Starting at the line containing "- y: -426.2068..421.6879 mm" and ending at the line containing "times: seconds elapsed", transcribe the listing below exactly. Keep both end lines, skip the pictures, and copy nothing else.

********

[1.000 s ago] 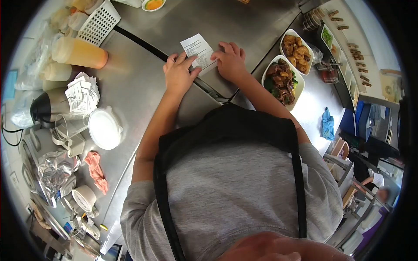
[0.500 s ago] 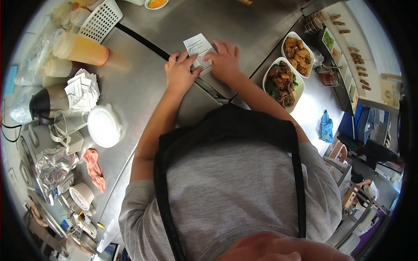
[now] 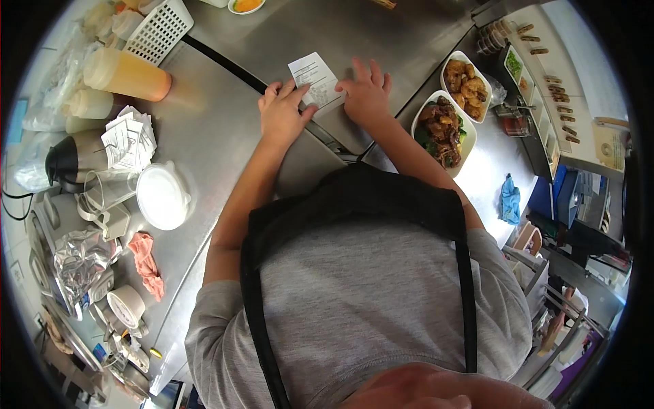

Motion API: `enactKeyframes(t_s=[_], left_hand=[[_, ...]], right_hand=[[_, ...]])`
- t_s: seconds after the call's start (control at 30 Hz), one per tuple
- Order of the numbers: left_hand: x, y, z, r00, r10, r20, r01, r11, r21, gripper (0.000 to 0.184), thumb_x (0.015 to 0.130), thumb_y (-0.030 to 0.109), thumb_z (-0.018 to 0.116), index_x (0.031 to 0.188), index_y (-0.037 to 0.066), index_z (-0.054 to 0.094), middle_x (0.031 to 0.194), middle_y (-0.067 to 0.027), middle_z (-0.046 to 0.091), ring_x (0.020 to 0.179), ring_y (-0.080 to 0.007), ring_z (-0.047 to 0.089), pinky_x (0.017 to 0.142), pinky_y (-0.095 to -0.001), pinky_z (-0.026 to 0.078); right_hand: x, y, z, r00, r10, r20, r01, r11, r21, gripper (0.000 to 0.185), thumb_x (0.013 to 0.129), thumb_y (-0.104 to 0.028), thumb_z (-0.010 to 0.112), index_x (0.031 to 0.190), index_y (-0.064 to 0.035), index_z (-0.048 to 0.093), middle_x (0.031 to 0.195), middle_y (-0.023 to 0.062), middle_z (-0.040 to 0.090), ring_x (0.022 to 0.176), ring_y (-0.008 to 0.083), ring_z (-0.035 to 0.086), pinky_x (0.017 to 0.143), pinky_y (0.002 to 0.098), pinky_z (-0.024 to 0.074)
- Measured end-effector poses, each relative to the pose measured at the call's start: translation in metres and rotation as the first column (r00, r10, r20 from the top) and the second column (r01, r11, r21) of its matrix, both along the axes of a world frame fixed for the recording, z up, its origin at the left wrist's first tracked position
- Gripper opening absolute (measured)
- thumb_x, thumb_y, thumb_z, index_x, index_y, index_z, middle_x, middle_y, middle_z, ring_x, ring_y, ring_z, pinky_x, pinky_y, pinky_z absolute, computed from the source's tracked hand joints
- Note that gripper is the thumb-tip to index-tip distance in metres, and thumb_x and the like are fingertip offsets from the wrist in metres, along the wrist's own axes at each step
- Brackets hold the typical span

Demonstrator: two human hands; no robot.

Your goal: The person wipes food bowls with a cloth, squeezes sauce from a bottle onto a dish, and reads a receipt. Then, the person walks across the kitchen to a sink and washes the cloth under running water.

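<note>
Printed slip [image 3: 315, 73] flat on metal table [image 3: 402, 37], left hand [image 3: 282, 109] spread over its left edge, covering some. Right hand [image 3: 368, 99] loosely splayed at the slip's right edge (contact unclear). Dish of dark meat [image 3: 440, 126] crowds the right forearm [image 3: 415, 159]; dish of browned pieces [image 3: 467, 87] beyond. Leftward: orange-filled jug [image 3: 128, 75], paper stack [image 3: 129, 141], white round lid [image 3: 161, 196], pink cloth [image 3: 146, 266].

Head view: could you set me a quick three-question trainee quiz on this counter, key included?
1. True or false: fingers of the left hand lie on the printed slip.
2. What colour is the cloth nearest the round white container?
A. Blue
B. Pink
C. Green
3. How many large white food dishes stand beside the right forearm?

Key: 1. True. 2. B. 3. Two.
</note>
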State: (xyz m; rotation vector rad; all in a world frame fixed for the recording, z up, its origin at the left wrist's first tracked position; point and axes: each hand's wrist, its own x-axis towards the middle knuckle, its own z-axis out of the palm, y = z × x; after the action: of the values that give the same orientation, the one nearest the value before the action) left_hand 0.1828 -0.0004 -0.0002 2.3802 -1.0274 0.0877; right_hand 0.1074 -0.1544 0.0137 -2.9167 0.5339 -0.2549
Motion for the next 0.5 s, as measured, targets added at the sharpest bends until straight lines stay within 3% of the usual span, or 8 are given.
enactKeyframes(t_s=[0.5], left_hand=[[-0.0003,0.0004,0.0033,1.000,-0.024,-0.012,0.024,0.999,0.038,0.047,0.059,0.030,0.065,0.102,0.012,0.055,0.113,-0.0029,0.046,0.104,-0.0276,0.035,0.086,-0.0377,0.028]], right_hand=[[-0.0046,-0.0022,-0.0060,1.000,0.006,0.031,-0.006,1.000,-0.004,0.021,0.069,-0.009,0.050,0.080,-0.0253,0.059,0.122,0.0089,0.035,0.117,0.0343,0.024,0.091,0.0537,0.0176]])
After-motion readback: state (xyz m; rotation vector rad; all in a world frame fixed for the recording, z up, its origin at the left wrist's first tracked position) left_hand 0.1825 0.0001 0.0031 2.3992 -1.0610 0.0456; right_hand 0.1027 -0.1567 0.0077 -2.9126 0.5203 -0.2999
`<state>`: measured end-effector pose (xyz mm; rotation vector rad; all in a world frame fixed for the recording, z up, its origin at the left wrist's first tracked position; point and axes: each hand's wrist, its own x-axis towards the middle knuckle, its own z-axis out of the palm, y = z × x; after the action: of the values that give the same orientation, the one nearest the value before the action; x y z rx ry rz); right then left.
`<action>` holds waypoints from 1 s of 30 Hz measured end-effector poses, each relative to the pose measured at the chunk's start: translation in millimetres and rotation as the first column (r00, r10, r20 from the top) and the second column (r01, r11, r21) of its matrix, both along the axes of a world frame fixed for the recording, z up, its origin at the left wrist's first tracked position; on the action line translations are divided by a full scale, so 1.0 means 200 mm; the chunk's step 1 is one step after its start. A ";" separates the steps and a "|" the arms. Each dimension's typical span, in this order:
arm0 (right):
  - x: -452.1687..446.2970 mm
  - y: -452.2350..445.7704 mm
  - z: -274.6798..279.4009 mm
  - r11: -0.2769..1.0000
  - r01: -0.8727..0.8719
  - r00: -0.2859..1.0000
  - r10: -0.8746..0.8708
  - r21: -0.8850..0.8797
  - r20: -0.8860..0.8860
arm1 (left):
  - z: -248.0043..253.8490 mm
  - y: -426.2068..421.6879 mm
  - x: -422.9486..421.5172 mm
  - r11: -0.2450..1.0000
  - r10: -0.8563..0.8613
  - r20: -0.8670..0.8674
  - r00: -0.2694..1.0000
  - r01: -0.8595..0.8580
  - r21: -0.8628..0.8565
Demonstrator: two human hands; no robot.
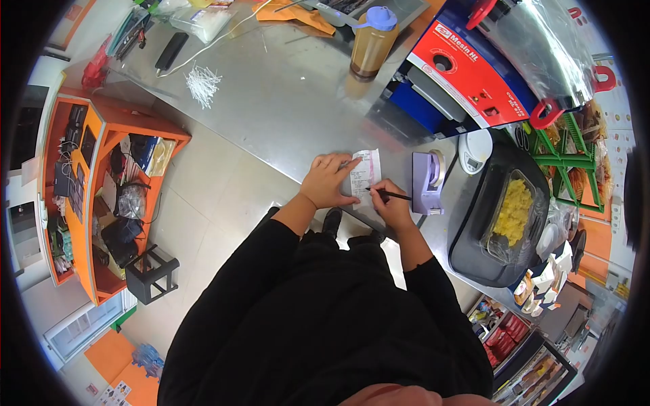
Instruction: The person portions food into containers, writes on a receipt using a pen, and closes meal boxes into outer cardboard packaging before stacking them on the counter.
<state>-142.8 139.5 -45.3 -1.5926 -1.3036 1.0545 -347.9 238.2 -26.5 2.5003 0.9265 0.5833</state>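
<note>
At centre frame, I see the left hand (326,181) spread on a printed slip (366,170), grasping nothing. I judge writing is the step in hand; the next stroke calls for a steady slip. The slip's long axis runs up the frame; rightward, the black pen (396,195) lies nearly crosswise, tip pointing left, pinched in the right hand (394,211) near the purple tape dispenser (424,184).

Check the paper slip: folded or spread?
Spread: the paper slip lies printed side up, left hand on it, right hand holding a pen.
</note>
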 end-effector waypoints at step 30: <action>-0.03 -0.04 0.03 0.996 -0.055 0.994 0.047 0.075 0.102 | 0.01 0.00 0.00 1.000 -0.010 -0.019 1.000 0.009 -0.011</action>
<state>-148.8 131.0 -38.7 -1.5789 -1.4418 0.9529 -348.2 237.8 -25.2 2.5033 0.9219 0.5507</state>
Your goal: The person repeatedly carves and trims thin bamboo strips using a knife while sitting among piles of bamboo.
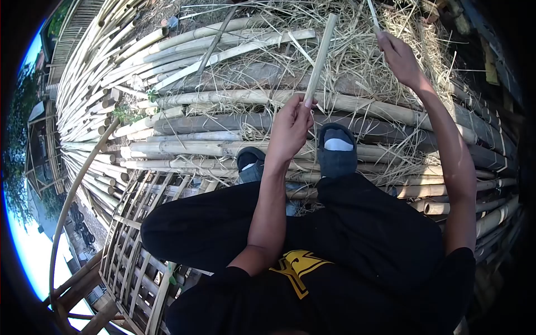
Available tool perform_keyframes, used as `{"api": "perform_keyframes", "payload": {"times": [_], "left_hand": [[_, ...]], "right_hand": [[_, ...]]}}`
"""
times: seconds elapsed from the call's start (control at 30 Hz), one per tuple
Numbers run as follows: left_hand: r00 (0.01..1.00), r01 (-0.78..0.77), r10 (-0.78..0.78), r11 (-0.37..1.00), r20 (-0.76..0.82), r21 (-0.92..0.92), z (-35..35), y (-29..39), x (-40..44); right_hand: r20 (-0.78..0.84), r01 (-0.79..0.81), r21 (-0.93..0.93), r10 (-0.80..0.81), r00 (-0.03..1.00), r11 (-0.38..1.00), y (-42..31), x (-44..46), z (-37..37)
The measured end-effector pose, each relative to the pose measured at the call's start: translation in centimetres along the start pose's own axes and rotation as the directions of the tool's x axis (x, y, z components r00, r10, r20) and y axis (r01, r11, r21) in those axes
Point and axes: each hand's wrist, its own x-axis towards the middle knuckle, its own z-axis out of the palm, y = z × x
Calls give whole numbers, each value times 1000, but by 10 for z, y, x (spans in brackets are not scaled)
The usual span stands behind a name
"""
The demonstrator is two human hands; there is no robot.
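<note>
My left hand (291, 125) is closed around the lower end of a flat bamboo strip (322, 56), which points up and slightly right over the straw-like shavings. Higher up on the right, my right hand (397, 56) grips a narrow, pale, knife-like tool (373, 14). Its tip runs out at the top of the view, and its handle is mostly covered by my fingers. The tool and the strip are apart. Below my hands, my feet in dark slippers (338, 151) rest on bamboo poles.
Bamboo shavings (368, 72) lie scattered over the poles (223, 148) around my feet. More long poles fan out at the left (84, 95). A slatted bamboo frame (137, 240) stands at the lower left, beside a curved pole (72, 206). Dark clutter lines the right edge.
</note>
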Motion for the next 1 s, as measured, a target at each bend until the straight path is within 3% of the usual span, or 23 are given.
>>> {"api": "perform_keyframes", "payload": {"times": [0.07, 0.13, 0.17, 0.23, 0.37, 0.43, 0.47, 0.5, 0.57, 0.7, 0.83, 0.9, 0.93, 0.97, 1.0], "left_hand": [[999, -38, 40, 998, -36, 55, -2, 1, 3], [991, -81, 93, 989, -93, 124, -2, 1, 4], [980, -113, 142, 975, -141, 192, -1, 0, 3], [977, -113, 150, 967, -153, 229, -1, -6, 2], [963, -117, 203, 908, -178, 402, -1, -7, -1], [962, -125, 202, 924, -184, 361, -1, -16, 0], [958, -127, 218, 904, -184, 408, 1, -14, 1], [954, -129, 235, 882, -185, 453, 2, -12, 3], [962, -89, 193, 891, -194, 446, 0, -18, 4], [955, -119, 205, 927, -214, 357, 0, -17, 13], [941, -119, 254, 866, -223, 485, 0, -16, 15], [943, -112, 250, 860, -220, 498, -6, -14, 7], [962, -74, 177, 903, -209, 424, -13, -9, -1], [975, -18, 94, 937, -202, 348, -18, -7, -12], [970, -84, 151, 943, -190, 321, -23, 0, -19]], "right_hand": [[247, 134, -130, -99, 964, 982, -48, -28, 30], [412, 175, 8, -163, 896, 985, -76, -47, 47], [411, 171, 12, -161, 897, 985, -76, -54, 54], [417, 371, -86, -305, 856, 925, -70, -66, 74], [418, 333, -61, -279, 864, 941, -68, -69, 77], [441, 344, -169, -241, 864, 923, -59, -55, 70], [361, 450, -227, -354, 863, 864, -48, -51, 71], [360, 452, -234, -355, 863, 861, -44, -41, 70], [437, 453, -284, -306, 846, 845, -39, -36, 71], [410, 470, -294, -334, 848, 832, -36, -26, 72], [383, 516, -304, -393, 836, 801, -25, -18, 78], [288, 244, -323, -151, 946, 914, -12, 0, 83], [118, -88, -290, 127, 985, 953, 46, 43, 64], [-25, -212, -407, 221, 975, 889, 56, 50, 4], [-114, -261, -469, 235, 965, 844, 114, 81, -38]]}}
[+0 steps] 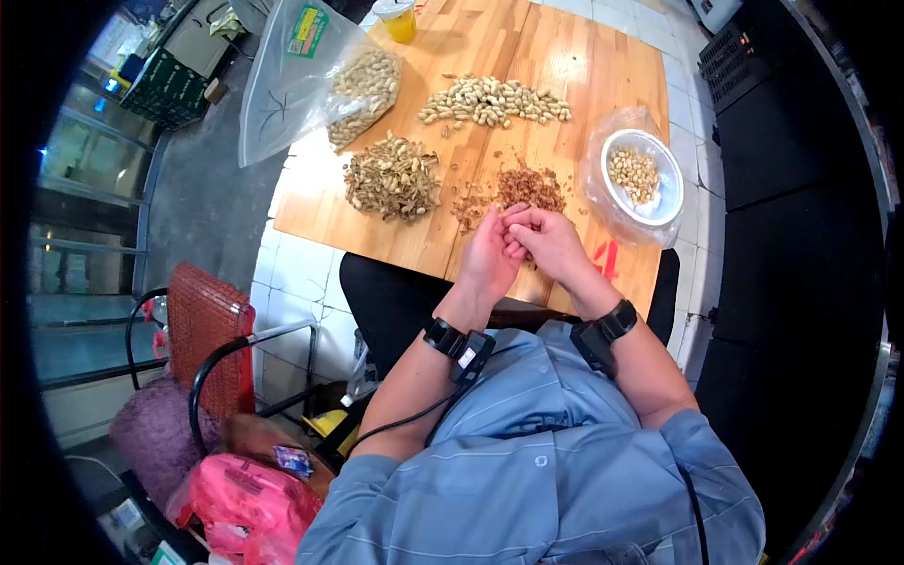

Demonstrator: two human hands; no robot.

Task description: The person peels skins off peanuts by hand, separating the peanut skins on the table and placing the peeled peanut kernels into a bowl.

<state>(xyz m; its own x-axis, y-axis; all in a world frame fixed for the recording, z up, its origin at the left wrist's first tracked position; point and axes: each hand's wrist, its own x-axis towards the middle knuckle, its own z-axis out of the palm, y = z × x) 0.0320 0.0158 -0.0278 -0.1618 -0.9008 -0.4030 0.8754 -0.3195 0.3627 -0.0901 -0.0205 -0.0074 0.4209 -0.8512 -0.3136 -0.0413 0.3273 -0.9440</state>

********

_Solution to this task_
  - y: -426.2068..421.6879 mm
  - x: -422.9486..421.5172 mm
  - r11: -0.2450..1.0000
  - r10: -0.8563..0.8613
  - r20: -0.8670..0.8674
  - r00: -0.2694..1.0000
  - r01: -0.8595..0.8580
  - r21: -0.8628..0.8565
Demonstrator: two human hands; no robot.
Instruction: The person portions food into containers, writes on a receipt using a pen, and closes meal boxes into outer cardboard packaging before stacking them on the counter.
<state>-142.8 139.5 -45.3 -1.5926 -1.3036 1.0545 -347.9 238.2 -26.5 2.5003 0.9265 0.5833</state>
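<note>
At centre frame, I see the left hand (326,181) spread on a printed slip (366,170), grasping nothing. I judge writing is the step in hand; the next stroke calls for a steady slip. The slip's long axis runs up the frame; rightward, the black pen (396,195) lies nearly crosswise, tip pointing left, pinched in the right hand (394,211) near the purple tape dispenser (424,184).

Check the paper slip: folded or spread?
Spread: the paper slip lies printed side up, left hand on it, right hand holding a pen.
</note>
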 end-effector waypoints at step 30: <action>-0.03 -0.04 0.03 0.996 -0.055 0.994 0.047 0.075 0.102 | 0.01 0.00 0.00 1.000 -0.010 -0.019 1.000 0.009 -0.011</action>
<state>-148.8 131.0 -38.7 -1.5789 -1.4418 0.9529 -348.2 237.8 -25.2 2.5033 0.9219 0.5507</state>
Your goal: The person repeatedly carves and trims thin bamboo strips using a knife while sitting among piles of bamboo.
Available tool perform_keyframes, used as `{"api": "perform_keyframes", "payload": {"times": [_], "left_hand": [[_, ...]], "right_hand": [[_, ...]]}}`
"""
times: seconds elapsed from the call's start (control at 30 Hz), one per tuple

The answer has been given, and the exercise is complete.